I sure am glad this is an online course because I am failing. Miserably.  I mean, I have 100% on all of the lessons, but as I’ve been told my whole entire life: “You must apply yourself.”  And that’s the point where I just kind of curl into the fetal position.

It took 25 minutes for me to realize I scheduled a studio session that was many lessons ahead of where I’m at in my journey to learn Portuguese.  Which resulted in me answering nearly all of the questions in Spanish in a very timid way.  So I sounded like a shy, Spanglish-speaking American to my other 3 “classmates” and my instructor, Marcus.

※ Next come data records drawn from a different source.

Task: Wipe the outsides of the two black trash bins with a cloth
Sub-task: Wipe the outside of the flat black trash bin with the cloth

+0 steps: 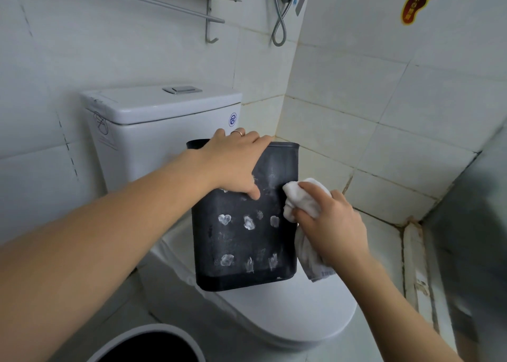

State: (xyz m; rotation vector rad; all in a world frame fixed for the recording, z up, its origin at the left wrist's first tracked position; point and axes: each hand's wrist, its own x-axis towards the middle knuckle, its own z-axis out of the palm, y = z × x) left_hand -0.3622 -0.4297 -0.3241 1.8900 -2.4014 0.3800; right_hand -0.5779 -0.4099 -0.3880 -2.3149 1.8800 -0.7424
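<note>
two hands (233, 161), two bins (244, 224), one cloth (304, 199), one toilet (274, 315), one foot sticker (418, 3).

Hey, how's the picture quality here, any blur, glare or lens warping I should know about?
Head view: soft, even light, no harsh glare; the bin and its white smudges are sharp; wide-angle warping bends the wall tiles and stretches the left forearm; the right edge is smeared; the cloth in the right hand looks nearly overexposed.

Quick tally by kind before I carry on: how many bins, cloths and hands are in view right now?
Bins: 2, the black bin on the toilet lid and a round bin at the bottom edge
Cloths: 1, white cloth
Hands: 2, left hand, right hand
Total: 5
</note>
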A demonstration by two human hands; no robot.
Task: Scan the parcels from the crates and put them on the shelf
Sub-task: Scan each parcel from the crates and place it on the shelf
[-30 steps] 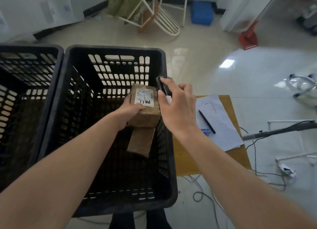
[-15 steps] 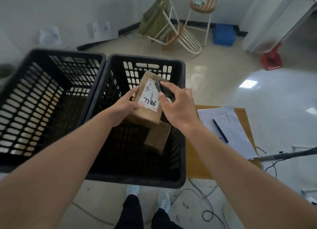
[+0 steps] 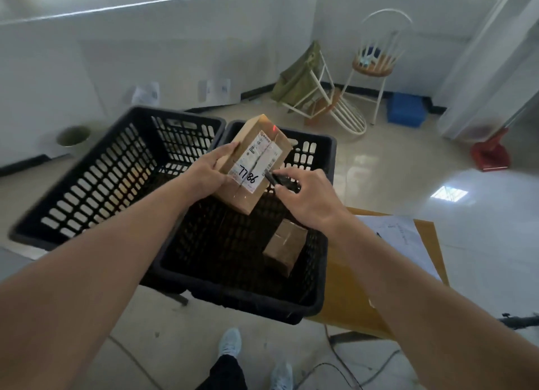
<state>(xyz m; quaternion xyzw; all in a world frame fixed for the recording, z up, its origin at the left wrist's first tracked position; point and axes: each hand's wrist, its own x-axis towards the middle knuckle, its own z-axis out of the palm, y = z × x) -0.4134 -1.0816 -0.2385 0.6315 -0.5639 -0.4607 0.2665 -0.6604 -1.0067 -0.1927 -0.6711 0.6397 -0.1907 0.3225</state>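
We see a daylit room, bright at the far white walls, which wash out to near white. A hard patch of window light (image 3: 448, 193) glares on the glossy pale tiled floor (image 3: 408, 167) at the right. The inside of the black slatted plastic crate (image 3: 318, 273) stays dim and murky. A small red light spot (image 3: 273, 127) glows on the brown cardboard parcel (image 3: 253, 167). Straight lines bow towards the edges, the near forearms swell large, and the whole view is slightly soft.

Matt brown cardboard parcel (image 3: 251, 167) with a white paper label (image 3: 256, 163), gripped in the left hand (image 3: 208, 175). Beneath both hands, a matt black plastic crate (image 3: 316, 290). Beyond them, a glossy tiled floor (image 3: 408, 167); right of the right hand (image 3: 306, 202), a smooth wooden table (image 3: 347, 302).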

Thanks to Marcus, his line of questioning towards me was tamed a bit once he realized I was in well over my head.

OH MY GOSH AND THEN THERE WAS GEOGRAPHY.  If you know me outside of the blogosphere, you probably know that this is one area in life I really struggle in.  And when I say “struggle,” I mean I didn’t know where Connecticut was until I moved here and watched a weather forecast.  (Parke claims I didn’t know where South Carolina was, even when I lived in Florida.  But I’ll let her tell that story.)

Long story short: in this moment, Portuguese is not a love language. It is is a language of tears and fears.  So even though I failed miserably, I’m going to reward myself with football and beers because this has been far too emotional of a Sunday considering it is the beginning of the NFL season! (and let’s be honest, there was a rhyming opportunity there.)